Audience data to understand readers
Audience research has been key in shaping LRB’s strategy, initially prompted by internal circulation figures showing first-time renewal rates as down while two-year renewals were stable.
“One of the reasons we were doing the [audience research] was because we wanted to improve our digital offering and our digital subscription package,” Doegar said. “We all just had assumptions of who our digital audience were.”
The research results challenged these assumptions: younger readers preferred print issues due to having screen fatigue, while older readers loved the app as they could increase the font size.
Before this data came back, LRB were working on digital offerings for younger readers, such as micropayments to allow more frequent payments at a lower rate. Font size on digital is now “an incredibly important consideration”, said Doegar.

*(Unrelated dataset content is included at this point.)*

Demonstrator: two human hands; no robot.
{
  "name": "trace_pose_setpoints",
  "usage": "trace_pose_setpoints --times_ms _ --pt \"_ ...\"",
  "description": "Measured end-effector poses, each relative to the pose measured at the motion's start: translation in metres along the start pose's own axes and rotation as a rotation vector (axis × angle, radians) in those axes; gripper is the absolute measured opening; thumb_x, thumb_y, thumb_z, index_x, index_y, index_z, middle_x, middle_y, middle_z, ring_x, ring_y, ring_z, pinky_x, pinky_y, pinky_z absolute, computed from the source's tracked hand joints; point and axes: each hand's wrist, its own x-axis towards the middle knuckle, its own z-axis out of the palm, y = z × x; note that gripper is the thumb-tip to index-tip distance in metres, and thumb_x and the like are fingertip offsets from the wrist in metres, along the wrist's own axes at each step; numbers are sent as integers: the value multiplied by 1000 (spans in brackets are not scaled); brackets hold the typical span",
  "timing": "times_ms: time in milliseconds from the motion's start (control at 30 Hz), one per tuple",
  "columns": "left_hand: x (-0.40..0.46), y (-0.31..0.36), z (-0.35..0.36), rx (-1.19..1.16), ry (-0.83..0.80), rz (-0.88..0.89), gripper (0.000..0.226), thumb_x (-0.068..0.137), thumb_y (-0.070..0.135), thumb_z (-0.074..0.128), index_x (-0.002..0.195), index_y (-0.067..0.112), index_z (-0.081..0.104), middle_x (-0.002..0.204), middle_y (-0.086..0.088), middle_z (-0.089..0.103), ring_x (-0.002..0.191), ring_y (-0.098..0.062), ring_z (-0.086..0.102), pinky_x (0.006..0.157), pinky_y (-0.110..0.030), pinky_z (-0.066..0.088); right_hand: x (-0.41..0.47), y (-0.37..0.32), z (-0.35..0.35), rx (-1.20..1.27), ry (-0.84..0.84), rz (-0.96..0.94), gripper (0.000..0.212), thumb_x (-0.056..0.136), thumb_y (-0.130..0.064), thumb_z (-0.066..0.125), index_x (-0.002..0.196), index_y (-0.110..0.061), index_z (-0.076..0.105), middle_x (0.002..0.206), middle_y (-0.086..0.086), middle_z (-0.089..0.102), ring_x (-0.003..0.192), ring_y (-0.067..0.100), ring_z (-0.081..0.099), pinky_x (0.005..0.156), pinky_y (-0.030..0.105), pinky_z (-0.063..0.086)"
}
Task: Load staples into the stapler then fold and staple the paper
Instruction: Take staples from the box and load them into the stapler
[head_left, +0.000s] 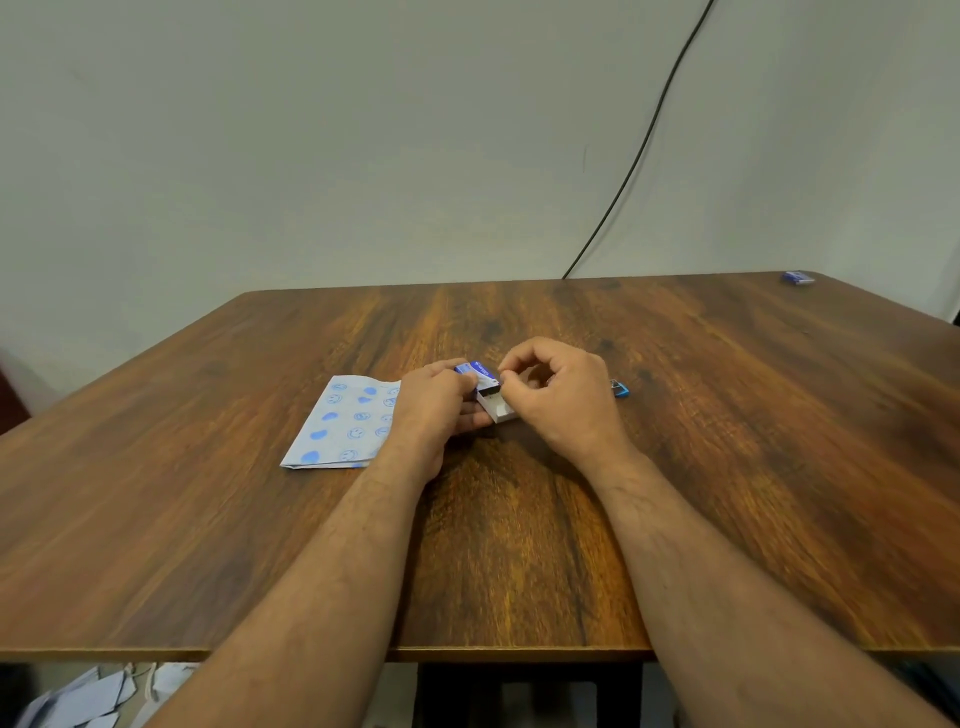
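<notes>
My left hand (435, 402) grips a small blue staple box (480, 376) above the middle of the table. Its white inner tray (496, 406) is slid part-way out toward me. My right hand (558, 395) has thumb and forefinger pinched at the tray's edge, just beside the blue sleeve; whether staples are between the fingers is hidden. A folded sheet of paper (343, 423) with blue smiley prints lies flat to the left, partly under my left wrist. The blue stapler (619, 388) peeks out behind my right hand, mostly hidden.
The wooden table (727, 467) spreads wide around my hands. Another small blue box (798, 278) sits at the far right corner. A black cable (644, 150) runs down the wall behind. Paper scraps (88, 699) lie on the floor below the front left edge.
</notes>
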Motion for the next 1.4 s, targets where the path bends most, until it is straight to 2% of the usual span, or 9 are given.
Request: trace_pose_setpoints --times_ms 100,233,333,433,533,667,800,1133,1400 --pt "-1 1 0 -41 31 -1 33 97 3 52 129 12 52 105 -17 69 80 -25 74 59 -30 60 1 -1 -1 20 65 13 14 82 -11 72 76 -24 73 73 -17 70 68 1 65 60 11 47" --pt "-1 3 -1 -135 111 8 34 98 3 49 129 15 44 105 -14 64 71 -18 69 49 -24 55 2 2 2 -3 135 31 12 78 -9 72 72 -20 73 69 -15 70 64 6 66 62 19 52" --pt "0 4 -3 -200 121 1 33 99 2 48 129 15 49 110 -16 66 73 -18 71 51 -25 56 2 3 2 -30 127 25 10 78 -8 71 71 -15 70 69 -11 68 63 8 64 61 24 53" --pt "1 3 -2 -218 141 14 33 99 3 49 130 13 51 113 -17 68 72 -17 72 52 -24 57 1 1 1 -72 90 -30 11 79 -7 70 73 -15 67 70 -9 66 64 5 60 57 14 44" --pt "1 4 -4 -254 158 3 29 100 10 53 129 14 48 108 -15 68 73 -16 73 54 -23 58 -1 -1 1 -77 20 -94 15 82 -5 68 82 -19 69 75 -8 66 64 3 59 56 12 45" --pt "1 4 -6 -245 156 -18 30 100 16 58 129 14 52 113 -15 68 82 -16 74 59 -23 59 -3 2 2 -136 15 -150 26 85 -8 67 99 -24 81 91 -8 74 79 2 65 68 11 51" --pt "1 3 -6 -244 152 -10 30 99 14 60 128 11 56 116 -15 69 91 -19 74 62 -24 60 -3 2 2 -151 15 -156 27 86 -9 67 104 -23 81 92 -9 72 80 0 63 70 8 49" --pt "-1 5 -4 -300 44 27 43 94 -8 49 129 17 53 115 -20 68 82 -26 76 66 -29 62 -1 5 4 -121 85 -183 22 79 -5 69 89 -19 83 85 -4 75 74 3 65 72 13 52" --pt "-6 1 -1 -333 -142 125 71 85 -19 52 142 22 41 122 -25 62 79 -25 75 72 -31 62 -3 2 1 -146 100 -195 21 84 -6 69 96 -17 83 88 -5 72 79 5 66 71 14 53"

“This never occurred to me, so I was going to be developing the wrong product for the wrong audience,” said Doegar.
“I also think that we need to spend more time listening to our audience instead of what we think about the title,” she added.
Despite LRB being “very much a print title”, its digital strategy has become a greater priority with the recent adoption of new subscriptions bureau CDS Global.
“For a while, we didn’t really put digital offers up as available, because we are print title,” said Doegar.
The new bureau makes digital-only subscription packages more visible.
Traffic and paywalls
LRB records around one million website views per month. Content on the title’s website is under a metered paywall, with readers given two free articles a month before being met with an option to subscribe.
The number of free articles offered is often experimented with, while the LRB blog – a section on its site – offers all content for free.
The blog contains shorter, more frequently published pieces and is a “good way for people be able to interact with the LRB and get to know a little bit more about us, without having it all immediately paywalled”.
LRB has seen a drop in Google Search traffic over the past year , but Doegar said the impact of AI-driven impacts to traffic have been manageable with emails and social driving direct traffic “still very effective”.